The Release of Writing

Why is writing so helpful for so many people? Does it work for everyone, or is there something that makes you gravitate to writing to decipher your thoughts and feelings? I’m in a really weird place in life right now, I thought I knew what I wanted and how my life was going to turn out, but I’ve been wrong every time it mattered. I thought I was going to work in Advertising, that hasn’t worked, no matter how many campaigns I make. I thought I would be happy, that’s not happening. I thought I’d understand the world around me, which is the most laughable of all the ideas I’ve had.

I have so many questions that won’t get answered, and I’m starting to think that that’s okay.
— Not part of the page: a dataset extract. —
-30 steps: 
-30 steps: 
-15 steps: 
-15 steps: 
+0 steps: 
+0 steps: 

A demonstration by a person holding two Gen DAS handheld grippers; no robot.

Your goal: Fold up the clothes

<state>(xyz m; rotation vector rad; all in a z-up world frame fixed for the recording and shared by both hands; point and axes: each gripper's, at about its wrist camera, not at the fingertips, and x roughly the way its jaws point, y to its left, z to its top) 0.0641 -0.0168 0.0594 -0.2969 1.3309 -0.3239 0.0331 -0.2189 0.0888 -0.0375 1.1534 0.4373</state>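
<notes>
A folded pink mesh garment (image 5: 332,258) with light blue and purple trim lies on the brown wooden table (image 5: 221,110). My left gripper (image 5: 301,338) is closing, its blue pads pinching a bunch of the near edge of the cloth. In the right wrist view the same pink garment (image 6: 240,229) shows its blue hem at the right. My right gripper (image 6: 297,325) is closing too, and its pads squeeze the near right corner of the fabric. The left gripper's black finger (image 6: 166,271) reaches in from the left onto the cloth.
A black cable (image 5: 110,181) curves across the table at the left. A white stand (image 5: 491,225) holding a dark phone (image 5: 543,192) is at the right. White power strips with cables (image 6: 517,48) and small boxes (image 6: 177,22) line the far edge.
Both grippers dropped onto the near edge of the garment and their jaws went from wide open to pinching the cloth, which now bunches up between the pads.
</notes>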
I’ve been super depressed lately, and it’s definitely fucking with me, but I need to muscle through and try to be a person for a bit. I’m scared, but I think that just means I’m on the right path.

I think having all this time to myself has helped, or at least helped more than it’s hurt. I’ve had time to take stock of what’s important to me, I’ve cut down on my drinking, and I also have an incredible reason to not socialize with people I don’t like.

If it weren’t for this blog, Spotify, and vinyl records, I’d probably be be writing my manifesto in blood mixed with bourbon. Either that, or I’d be writing Tito’s campaigns and drinking scotch out the bottle in my bathrobe. Actually, that sounds like fun, I’m going to go do that now.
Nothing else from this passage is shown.